(PROBLEM):
This exercise needs the complete data reproduced exactly.

++++ RECORDS SUPPLIED ++++

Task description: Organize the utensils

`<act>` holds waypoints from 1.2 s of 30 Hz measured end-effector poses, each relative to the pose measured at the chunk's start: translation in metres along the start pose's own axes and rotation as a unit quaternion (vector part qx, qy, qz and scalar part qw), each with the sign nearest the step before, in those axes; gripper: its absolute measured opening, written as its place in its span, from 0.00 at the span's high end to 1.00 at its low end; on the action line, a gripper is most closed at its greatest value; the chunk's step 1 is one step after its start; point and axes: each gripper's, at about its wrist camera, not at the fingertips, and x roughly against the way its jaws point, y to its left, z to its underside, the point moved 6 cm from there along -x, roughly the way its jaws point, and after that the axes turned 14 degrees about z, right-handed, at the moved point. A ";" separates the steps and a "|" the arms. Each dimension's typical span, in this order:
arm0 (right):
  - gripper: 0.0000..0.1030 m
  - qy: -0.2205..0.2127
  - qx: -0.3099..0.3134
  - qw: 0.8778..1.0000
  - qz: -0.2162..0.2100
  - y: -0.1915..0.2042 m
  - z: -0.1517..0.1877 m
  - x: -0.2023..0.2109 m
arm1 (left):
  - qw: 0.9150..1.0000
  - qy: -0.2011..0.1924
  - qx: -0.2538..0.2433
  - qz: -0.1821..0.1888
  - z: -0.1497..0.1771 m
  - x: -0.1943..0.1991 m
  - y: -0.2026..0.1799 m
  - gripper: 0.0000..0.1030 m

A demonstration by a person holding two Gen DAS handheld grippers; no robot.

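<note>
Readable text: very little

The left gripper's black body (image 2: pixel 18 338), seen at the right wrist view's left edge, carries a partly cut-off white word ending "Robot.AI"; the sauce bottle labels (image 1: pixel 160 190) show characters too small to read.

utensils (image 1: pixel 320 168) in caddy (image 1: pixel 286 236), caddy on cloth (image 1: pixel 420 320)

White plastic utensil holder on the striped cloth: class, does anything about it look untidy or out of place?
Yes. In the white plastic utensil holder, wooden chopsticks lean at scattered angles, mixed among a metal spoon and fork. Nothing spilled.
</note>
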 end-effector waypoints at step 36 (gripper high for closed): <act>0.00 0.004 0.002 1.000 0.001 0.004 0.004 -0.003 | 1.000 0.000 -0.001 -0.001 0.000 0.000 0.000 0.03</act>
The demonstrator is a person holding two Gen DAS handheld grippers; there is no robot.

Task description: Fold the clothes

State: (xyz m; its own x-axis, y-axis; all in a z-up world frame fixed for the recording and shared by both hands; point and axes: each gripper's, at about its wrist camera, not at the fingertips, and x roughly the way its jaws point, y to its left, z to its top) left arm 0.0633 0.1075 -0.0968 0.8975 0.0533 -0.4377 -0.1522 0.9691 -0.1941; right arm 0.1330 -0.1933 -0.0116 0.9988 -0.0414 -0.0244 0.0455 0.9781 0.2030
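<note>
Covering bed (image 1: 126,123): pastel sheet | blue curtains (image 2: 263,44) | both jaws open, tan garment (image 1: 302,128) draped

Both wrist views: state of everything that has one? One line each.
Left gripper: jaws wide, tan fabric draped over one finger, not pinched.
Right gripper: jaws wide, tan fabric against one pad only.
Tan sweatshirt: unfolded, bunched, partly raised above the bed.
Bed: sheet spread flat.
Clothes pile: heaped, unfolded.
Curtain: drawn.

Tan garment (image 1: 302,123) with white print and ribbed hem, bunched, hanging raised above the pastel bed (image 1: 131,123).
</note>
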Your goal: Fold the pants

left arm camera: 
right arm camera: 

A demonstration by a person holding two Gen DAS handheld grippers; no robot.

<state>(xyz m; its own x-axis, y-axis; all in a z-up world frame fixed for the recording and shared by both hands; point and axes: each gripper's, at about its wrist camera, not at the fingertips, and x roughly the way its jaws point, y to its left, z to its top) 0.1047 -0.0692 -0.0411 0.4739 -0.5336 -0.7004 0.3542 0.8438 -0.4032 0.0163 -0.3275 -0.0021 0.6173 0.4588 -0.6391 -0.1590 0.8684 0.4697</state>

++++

(OUTPUT OF THE EXERCISE):
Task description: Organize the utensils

`<act>` holds waypoints from 1.2 s of 30 Hz measured end-effector poses, each relative to the pose measured at the chunk's start: translation in metres along the start pose's own axes and rotation as a unit quaternion (vector part qx, qy, qz and scalar part qw), each with the sign nearest the step before, in those axes; gripper: its absolute measured opening, written as its place in its span, from 0.00 at the span's high end to 1.00 at its low end; on the action line, a gripper is most closed at its greatest value; the chunk's step 1 is one step after its start; point and axes: each gripper's, at about its wrist camera, not at the fingertips, and x roughly against the way its jaws point, y to its left, z to its underside, the point moved 6 cm from there along -x, roughly the way its jaws point, and after that the axes turned 14 degrees about z, right-handed, at the moved point. A ";" separates the steps and a "|" the arms. Each dimension's typical span, in this order:
arm0 (right):
  - gripper: 0.0000..0.1030 m
  - qy: -0.2205..0.2127
  - qx: -0.3099..0.3134
  - qw: 0.8778..1.0000
  - qz: -0.2162..0.2100
  - y: -0.1915..0.2042 m
  - z: -0.1517..0.1877 m
  - x: -0.2023..0.2109 m
arm1 (left):
  - qw: 0.9150..1.0000
  - qy: -0.2011..0.1924
  - qx: -0.2538..0.2433
  - qz: -0.1821..0.1888
  - z: -0.1497..0.1771 m
  - x: -0.1943..0.1991 m
  - y: -0.2026..0.1799 m
  - gripper: 0.0000..0.1030 m

A demonstration by a person holding two Gen DAS handheld grippers; no robot.

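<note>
Readable text: very little

The left gripper's black body (image 2: pixel 18 338), seen at the right wrist view's left edge, carries a partly cut-off white word ending "Robot.AI"; the sauce bottle labels (image 1: pixel 160 190) show characters too small to read.

utensils (image 1: pixel 320 168) in caddy (image 1: pixel 286 236), caddy on cloth (image 1: pixel 420 320)

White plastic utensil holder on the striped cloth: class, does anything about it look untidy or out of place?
Yes. In the white plastic utensil holder, wooden chopsticks lean at scattered angles, mixed among a metal spoon and fork. Nothing spilled.
</note>
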 end-effector waypoints at step 36 (gripper high for closed): <act>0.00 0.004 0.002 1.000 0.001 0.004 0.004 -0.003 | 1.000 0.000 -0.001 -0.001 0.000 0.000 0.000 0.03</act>
The demonstrator is a person holding two Gen DAS handheld grippers; there is no robot.

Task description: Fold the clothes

State: (xyz m; its own x-axis, y-axis; all in a z-up world frame fixed for the recording and shared by both hands; point and axes: each gripper's, at about its wrist camera, not at the fingertips, and x roughly the way its jaws point, y to its left, z to its top) left arm 0.0633 0.1075 -0.0968 0.8975 0.0533 -0.4377 -0.1522 0.9691 -0.1941; right arm 0.1330 -0.1933 -0.0116 0.9988 -0.0414 -0.0244 0.0455 0.9781 0.2030
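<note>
Covering bed (image 1: 126,123): pastel sheet | blue curtains (image 2: 263,44) | both jaws open, tan garment (image 1: 302,128) draped

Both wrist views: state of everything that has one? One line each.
Left gripper: jaws wide, tan fabric draped over one finger, not pinched.
Right gripper: jaws wide, tan fabric against one pad only.
Tan sweatshirt: unfolded, bunched, partly raised above the bed.
Bed: sheet spread flat.
Clothes pile: heaped, unfolded.
Curtain: drawn.

Tan garment (image 1: 302,123) with white print and ribbed hem, bunched, hanging raised above the pastel bed (image 1: 131,123).
</note>
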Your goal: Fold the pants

left arm camera: 
right arm camera: 

A demonstration by a person holding two Gen DAS handheld grippers; no robot.

<state>(xyz m; its own x-axis, y-axis; all in a z-up world frame fixed for the recording and shared by both hands; point and axes: each gripper's, at about its wrist camera, not at the fingertips, and x roughly the way its jaws point, y to its left, z to its top) 0.1047 -0.0692 -0.0411 0.4739 -0.5336 -0.7004 0.3542 0.8438 -0.4032 0.0163 -0.3275 -0.0021 0.6173 0.4588 -0.6391 -0.1590 0.8684 0.4697</state>

That concludes the exercise.